As I have shown in many different places over the past ten years, the government stimulus monies moved into asset prices rather than into consumer spending. As a consequence, asset prices could “bubble” while consumer price increases remained relatively low and relatively steady.

My research shows that this seems to be a logically transition built up over many years beginning in the 1960s. The economic policy that began in that period was based upon the Keynesian economics at the time and the statistical relationship that was discovered between unemployment and inflation, titled “the Phillips Curve.”

Furthermore, since the stimulus monies were flowing into assets rather than physical investment, the growth in labor productivity remained very low during this time period, after coming in below 1.0 percent.

This accounted for the very slow growth rate of real GDP during the time period, a compound rate of about 2.2 percent.

Consumer price inflation was low during this period of time but the economic recovery following the Great Recession was also the slowest since the end of World War II.

But, this was the picture of the economy that the government was working with when the Covid-19 pandemic hit.

Did Things Change?

The Federal Reserve reacted to the spread of the virus and pumped billions of dollars into the financial system and the economy.

The expectation seems to be that the economy would return to a growth rate similar to the one just experienced in the previous period of recovery, and price inflation would remain low.

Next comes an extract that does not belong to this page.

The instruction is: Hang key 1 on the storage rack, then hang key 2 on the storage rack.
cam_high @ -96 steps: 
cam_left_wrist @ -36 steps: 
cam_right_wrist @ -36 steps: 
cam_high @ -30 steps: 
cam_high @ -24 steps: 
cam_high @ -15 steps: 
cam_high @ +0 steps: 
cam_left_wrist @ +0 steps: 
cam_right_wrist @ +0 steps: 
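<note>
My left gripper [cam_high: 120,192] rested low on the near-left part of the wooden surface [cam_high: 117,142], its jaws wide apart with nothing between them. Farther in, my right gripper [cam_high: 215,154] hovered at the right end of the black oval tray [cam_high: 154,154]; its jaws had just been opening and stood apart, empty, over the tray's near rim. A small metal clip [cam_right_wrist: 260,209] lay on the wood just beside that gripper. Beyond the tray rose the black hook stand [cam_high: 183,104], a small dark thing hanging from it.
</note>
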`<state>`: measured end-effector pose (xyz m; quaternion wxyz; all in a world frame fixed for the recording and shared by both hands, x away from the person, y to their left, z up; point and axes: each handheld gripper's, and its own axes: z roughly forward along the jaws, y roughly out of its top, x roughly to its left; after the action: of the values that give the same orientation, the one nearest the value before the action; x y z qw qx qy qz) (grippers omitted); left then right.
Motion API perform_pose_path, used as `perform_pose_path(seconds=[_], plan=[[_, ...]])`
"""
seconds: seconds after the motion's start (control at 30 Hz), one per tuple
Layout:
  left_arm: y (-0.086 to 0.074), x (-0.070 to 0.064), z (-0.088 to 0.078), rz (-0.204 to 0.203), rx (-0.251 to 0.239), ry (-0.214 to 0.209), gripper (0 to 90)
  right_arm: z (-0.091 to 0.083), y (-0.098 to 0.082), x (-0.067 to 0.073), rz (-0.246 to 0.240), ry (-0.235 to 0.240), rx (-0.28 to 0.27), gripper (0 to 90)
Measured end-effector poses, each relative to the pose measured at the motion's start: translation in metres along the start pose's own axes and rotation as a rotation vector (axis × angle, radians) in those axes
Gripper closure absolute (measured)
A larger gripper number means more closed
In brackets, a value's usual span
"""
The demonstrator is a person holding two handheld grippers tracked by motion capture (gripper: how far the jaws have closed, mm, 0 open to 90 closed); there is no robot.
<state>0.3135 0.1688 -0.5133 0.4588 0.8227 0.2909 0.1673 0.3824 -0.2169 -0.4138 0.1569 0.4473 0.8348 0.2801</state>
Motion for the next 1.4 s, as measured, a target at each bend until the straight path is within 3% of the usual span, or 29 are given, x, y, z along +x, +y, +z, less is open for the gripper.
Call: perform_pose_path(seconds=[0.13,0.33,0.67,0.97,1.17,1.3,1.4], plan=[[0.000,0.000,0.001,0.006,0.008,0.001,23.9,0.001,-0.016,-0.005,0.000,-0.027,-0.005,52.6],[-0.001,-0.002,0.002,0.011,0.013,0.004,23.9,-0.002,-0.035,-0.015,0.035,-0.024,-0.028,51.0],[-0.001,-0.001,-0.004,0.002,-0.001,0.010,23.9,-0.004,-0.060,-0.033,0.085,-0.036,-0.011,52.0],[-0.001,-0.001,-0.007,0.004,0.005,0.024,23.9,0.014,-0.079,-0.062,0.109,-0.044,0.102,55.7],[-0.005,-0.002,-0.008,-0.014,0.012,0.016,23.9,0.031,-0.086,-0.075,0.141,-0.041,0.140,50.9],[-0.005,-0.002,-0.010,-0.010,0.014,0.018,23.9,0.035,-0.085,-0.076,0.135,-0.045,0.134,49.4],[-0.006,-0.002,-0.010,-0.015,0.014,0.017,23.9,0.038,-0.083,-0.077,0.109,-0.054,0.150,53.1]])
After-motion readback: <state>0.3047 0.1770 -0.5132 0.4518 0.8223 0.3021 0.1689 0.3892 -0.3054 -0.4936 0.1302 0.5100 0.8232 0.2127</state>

The reason for this was again attributed to the fact that the “real rate of interest” was below the growth rate of the economy, just like it was in the 2010’s.

So, we got the Federal Reserve’s stimulus package.

Now, since there appear to be many things that the politicians want to achieve, and it appears that the “real rate of interest” will remain below the growth rate of the economy, that the federal government could follow up on the Fed and create substantial new budget deficits.

So, we got the Biden administration proposals for fiscal stimulus.

And, that is where we are today.

But, are things still the way they were previous to the shock of the Covid-19 pandemic?

Moving Forward

Can the Federal Reserve move forward and “do what it needs to do” to combat inflation, while at the same see the federal government create all the deficit spending it is doing, and so some success in reducing inflation?

The two policy efforts seem to fight one another.

Is this just adding more situations of disequilibrium to the economy?

Is the government its own worst enemy?